Ferrero makes significant progress in helping end deforestation in cocoa
Ferrero is proud to announce that it has made significant progress on its action plan to protect and restore forests in Côte d’Ivoire and Ghana as part of the Cocoa & Forest Initiative (CFI), a partnership between the two governments and companies to end deforestation in the cocoa sector.
Our first progress reports (you may download the detailed reports for Côte d’Ivoire and Ghana below) show very promising results on the action plan we released last year, listing all the activities we aim to implement by 2022 to protect and restore forests in the cocoa sector.
We can say with confidence that we are on track and even ahead of schedule to reach our CFI targets for 2022. For over 30% of our CFI indicators we are already close to reaching or have even exceeded our defined goals for 2022. This strong progress was possible due to the trusted partnership we have built with our suppliers over many years. We will even increase the targets where needed to continue delivering on ambitious goals.

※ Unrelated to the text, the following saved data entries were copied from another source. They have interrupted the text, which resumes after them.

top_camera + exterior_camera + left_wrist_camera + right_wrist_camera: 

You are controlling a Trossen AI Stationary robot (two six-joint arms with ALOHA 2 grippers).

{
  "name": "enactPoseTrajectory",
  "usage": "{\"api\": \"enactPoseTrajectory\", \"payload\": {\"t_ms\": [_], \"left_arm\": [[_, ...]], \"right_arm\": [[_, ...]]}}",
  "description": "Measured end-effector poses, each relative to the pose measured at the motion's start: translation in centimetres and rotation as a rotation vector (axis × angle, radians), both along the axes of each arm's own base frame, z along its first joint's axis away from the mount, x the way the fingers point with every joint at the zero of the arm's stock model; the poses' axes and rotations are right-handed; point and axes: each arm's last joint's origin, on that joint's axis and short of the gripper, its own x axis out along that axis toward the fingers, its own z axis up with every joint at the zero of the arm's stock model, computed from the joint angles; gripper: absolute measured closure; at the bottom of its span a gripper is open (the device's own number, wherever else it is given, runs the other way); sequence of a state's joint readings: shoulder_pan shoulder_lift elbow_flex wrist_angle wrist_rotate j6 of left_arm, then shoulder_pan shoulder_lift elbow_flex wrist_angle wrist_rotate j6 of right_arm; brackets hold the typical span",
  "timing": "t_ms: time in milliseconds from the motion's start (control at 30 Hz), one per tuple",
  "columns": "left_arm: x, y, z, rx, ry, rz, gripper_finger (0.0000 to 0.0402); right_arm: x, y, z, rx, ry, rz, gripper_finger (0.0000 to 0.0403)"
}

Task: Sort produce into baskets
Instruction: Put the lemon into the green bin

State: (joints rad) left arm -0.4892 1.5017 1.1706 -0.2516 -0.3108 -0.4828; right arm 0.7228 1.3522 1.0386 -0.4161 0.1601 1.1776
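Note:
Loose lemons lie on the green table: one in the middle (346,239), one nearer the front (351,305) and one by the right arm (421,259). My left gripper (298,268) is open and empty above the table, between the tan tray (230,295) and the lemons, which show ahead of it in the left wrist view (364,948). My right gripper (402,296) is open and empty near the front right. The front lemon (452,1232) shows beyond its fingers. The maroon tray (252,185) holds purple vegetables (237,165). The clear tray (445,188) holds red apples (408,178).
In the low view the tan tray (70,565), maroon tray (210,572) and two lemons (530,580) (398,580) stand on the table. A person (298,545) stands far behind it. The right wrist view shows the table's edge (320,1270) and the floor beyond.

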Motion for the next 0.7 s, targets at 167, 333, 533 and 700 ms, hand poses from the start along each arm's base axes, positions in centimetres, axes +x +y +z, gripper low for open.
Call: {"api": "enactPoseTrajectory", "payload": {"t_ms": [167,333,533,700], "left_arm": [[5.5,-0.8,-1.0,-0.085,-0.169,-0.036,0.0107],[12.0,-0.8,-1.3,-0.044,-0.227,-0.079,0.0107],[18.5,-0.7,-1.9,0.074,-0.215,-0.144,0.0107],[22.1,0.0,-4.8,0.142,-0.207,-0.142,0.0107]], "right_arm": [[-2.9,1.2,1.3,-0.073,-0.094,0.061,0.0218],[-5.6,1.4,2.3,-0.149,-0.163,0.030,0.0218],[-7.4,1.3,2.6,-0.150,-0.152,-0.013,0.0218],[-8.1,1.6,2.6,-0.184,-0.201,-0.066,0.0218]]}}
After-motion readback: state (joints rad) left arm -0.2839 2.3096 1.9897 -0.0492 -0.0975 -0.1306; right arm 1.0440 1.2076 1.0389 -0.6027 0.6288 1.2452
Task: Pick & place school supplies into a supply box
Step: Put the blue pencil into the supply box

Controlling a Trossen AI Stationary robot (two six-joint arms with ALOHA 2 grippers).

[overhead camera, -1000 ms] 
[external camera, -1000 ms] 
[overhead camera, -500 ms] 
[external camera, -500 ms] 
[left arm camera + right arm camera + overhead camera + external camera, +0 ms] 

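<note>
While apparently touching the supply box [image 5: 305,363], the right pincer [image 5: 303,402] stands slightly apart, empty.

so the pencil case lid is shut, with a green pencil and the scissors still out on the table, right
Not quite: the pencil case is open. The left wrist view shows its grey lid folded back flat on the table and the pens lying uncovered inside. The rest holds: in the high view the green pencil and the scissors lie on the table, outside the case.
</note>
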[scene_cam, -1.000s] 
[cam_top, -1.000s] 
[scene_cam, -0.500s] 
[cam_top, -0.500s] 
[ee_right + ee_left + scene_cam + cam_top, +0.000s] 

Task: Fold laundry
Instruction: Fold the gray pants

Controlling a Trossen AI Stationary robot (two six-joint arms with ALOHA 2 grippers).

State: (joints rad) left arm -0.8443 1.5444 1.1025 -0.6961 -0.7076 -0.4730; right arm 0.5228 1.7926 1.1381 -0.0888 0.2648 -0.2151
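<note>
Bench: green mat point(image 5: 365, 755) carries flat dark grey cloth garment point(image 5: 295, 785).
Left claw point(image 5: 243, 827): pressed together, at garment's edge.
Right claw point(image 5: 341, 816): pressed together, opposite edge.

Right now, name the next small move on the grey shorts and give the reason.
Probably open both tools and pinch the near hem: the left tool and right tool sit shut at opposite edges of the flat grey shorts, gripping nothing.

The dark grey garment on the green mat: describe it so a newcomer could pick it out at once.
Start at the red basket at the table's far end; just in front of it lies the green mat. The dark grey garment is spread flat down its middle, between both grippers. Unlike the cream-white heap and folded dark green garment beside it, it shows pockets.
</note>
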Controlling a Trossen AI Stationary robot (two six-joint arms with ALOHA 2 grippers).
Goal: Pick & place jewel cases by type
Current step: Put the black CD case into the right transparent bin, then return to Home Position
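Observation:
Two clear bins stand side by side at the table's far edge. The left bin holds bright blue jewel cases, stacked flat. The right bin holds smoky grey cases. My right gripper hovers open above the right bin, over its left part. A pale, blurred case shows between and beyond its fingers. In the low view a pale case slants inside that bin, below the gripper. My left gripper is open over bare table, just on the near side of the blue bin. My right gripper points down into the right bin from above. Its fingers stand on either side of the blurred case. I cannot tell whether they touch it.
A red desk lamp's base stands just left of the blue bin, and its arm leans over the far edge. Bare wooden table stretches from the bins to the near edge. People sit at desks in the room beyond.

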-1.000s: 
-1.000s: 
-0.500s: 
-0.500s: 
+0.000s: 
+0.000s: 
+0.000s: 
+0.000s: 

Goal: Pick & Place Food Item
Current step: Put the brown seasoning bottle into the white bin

We are proud of our performance in the first year. It energizes us to continue with the same dedication to make sure that we meaningfully contribute to this collective initiative and to the common goal of ending deforestation in the cocoa sector.
In the first year, Ferrero showed strong progress especially on the following indicators:
- We mapped more than 140,000 cocoa farms in total in both countries.
- In one year, we developed more than 15,000 hectares of cocoa agroforestry in total in both countries.
- We distributed about 500,000 multi-purpose trees to farmers to plant on their farms.
- We trained over 90,000 farmers and organizations in Good Agricultural Practices and over 32,000 farmers in Climate Smart Cocoa*.
You may find further achievements in the detailed reports below.
We also significantly progressed in our approach to source certified, mapped and traceable cocoa.
- By the end of 2020, all the cocoa in our supply chain will come from sustainable sources.
- By the end of 2020, we aim to have all farmers supplying us with cocoa beans polygon mapped**.
- By the end of 2020, we aim to have all cocoa beans from both Ghana and Côte d’Ivoire segregated***.
These milestones enable us to not buy any cocoa beans from protected areas and to support farmers in a targeted way to adopt agricultural practices that are good for their livelihood and for the environment. We invite you to read some stories from our farmers and partners, which show what concrete impact our activities have.
“With the Cocoa & Forest Initiative we are bringing meaningful and lasting change into the cocoa sector. As Ferrero, we are very proud to contribute to this collective initiative and it is in line with our commitments and values as a family company. Moving forward, Ferrero will continue working to strengthen its cocoa sustainability program with a positive and lasting impact on the cocoa value chain,” says Marco Gonçalves, Chief Procurement & Hazelnut Company Officer at Ferrero.
As part of our CFI commitment, we will report yearly on our progress.
The Ferrero CFI action plan is embedded in Ferrero’s overall cocoa sustainability strategy, which the company is currently updating to define a strong path forward. We invite you to read more about the Ferrero Farming Values Cocoa Program in Ferrero’s annual Corporate Social Responsibility report (pages 128 - 143).
*Climate Smart Cocoa: We train farmers on how to become more resilient to consequences of climate change such as higher temperatures or other extreme weather events but also on how cocoa farming can contribute to mitigate Greenhouse Gas Emissions.
** This is how polygon mapping works and why it is important: Specially trained people walk around the cocoa farm with technological devices to collect multiple GPS points through which they can very precisely identify the location of the farm and measure its size. Based on this information it is then possible to verify that a farm is not located in a protected forest, and to do a more accurate estimate of the total volume a cocoa farmer can produce. This method is more precise than other methods, which collect only a single GPS point of a farm.
*** Segregated, or physically traceable, means that the certified cocoa beans that Ferrero sources from its dedicated farmer groups are kept separate from non-certified cocoa beans – all the way from the farms to our plants. This is an important difference with other standards of sourcing cocoa such as “Mass Balance”, whereby certified and non-certified cocoa beans are mixed in the supply chain before reaching the plants where the end products are produced. By 2019, already 94% of the certified cocoa beans sourced by Ferrero were segregated.